EXERCISE REQUIREMENTS: Reproduce the records that follow exactly as they are written.

DATA PROVIDED:

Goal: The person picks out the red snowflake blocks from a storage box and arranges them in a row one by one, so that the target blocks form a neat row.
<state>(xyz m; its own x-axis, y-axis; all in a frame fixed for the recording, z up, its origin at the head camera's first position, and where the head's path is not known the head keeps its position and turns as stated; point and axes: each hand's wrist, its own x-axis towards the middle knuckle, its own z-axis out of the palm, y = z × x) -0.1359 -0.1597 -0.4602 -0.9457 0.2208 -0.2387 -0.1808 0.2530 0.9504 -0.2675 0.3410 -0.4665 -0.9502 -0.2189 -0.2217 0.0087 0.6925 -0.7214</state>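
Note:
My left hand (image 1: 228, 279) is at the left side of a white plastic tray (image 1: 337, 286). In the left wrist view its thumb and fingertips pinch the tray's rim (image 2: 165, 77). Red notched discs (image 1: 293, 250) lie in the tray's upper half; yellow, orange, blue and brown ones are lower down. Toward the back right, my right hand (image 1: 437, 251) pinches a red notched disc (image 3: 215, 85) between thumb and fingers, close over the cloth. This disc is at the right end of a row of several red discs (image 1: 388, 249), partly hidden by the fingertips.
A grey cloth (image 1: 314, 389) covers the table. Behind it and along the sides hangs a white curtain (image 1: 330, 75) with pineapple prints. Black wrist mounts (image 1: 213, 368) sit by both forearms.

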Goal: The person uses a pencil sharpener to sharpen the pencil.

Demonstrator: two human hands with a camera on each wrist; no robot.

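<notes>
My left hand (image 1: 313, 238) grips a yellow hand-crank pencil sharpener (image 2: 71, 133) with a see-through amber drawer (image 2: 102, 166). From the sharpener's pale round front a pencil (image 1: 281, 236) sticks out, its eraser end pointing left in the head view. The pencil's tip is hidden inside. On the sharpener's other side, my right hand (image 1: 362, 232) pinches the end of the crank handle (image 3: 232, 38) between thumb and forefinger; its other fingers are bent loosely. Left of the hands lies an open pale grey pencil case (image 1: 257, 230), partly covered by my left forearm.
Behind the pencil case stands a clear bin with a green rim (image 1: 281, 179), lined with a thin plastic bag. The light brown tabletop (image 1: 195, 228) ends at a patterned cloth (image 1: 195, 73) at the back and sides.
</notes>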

EXERCISE OUTPUT:
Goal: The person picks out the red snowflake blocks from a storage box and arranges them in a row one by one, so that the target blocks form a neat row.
<state>(xyz m; its own x-axis, y-axis; all in a frame fixed for the recording, z up, its origin at the head camera's first position, and where the head's path is not known the head keeps its position and turns as stated; point and axes: each hand's wrist, its own x-axis towards the middle knuckle, its own z-axis out of the palm, y = z × x) -0.1359 -0.1597 -0.4602 -0.9457 0.2208 -0.2387 -0.1808 0.2530 0.9504 -0.2675 0.3410 -0.4665 -0.9502 -0.2189 -0.2217 0.0087 0.6925 -0.7214</state>
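Note:
My left hand (image 1: 228, 279) is at the left side of a white plastic tray (image 1: 337, 286). In the left wrist view its thumb and fingertips pinch the tray's rim (image 2: 165, 77). Red notched discs (image 1: 293, 250) lie in the tray's upper half; yellow, orange, blue and brown ones are lower down. Toward the back right, my right hand (image 1: 437, 251) pinches a red notched disc (image 3: 215, 85) between thumb and fingers, close over the cloth. This disc is at the right end of a row of several red discs (image 1: 388, 249), partly hidden by the fingertips.
A grey cloth (image 1: 314, 389) covers the table. Behind it and along the sides hangs a white curtain (image 1: 330, 75) with pineapple prints. Black wrist mounts (image 1: 213, 368) sit by both forearms.
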
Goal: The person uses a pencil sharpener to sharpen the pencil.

Demonstrator: two human hands with a camera on each wrist; no robot.

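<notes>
My left hand (image 1: 313, 238) grips a yellow hand-crank pencil sharpener (image 2: 71, 133) with a see-through amber drawer (image 2: 102, 166). From the sharpener's pale round front a pencil (image 1: 281, 236) sticks out, its eraser end pointing left in the head view. The pencil's tip is hidden inside. On the sharpener's other side, my right hand (image 1: 362, 232) pinches the end of the crank handle (image 3: 232, 38) between thumb and forefinger; its other fingers are bent loosely. Left of the hands lies an open pale grey pencil case (image 1: 257, 230), partly covered by my left forearm.
Behind the pencil case stands a clear bin with a green rim (image 1: 281, 179), lined with a thin plastic bag. The light brown tabletop (image 1: 195, 228) ends at a patterned cloth (image 1: 195, 73) at the back and sides.
</notes>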

The output is complete as it stands.